In a letter, 96 House members urged Trump to heed warnings included in his administration's national climate assessment released last month, which spoke of the harsh economic repercussions climate change would reap on the U.S.

"We write to convey our grave concern that time is running out for the United States to work to reverse and mitigate the worst effects of a warming climate," the lawmakers wrote.

"Rather than ignoring the important findings of the [national climate assessment], we request that you reconsider maintaining the nation's commitment to the Paris Agreement and fully implement and enforce the Clean Power Plan, fuel economy standards, methane emission controls, and safeguards for clean air and clean water."

The lawmakers were led by Reps.
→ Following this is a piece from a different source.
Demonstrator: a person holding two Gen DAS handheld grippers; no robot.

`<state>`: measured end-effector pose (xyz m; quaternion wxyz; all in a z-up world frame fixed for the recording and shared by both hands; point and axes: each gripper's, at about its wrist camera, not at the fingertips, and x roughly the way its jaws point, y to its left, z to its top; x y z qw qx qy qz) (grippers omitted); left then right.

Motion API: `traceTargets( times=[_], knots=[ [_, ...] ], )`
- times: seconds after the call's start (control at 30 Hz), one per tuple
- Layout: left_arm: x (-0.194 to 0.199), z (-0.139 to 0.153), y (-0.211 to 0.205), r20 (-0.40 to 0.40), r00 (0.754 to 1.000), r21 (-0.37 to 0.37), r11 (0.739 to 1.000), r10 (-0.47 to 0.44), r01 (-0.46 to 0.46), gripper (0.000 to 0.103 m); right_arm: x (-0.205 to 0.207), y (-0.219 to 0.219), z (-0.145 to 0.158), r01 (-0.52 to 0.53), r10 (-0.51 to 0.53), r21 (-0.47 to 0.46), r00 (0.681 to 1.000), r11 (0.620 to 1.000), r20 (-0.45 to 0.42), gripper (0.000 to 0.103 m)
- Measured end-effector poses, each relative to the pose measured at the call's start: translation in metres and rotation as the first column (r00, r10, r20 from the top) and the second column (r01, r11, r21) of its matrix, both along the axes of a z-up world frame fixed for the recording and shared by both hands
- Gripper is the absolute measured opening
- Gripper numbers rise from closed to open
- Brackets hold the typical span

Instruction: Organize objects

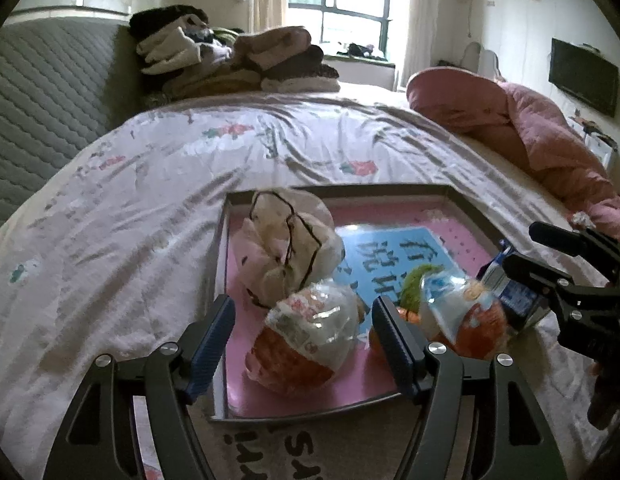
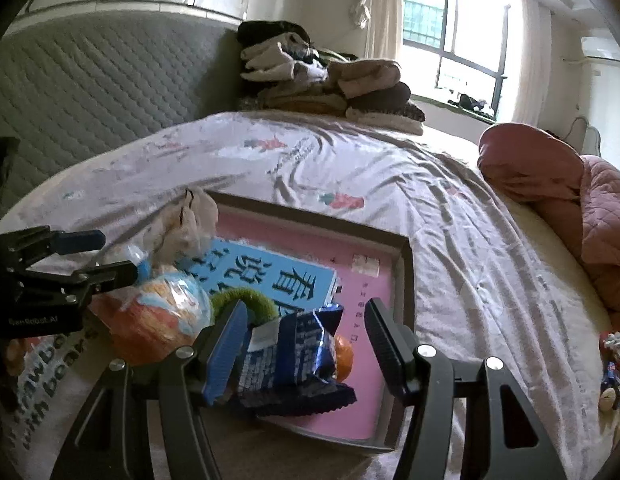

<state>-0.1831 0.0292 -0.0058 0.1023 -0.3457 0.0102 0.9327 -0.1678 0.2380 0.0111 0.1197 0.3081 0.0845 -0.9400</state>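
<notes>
Sorting snacks into a tray (image 1: pixel 462 200) on the bed (image 1: pixel 157 208), likely to keep them together.
Tray holds a blue book (image 1: pixel 394 256), cloth bag (image 1: pixel 289 244), two orange-and-clear wrapped snacks (image 1: pixel 310 340), green-topped toy. Left gripper (image 1: pixel 305 344) hangs spread around one wrapped snack, not clamped. Right gripper (image 2: pixel 305 352) spread; blue packet (image 2: pixel 289 360) rests against one pad, over tray's near edge.
</notes>
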Motion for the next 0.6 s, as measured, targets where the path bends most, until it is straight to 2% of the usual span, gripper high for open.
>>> traceTargets(
  times=[0.27,0.4,0.6],
  knots=[
    [0.018,0.024,0.0,-0.044,0.997,-0.016,0.998,0.059,-0.059,0.075,0.019,-0.005,0.027,-0.014,0.012,-0.04,0.999,0.999,-0.049,0.061],
    [0.03,0.034,0.001,-0.053,0.996,-0.015,0.997,0.07,-0.071,0.075,0.031,-0.006,0.04,-0.014,0.01,-0.063,0.997,0.998,-0.075,0.066],
    [0.054,0.05,0.004,-0.082,0.994,-0.016,0.997,0.069,-0.071,0.075,0.051,-0.007,0.056,-0.02,0.009,-0.105,0.994,0.994,-0.108,0.066]
  ],
)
Suzanne Bonamici (D-Ore.) and Don Beyer (D-Va.), respectively the ranking member and vice ranking member of the House Science, Space and Technology Subcommittee on the Environment.

The members wrote the president that he and his Cabinet members should be pushing the use of renewable energy and encourage states to reduce their carbon emissions.

The 96 lawmakers specifically pointed to a number of recent Environmental Protection Agency rollbacks that include a weakening of the national vehicle emissions standards and rules for methane leak monitoring from power plants.

"These proposals once again demonstrate that the Administration is putting special interests ahead of safeguarding public health and access to clean air and water," they wrote.

The Trump administration this week indicated it plans to stick to its previous decision to pull the United States out of the Paris climate agreement.

Speaking at the United Nations' COP24 conference in Ukraine this week, Judith Garber, the principal deputy assistant secretary of the Bureau of Oceans and International Environmental and Scientific Affairs, said the U.S. would pull out of the agreement "absent the identification of terms that are more favorable to the American people."

Trump has previously said that he disagrees with the findings of his administration's own climate report, telling reporters at the White House earlier this month "I don't believe it."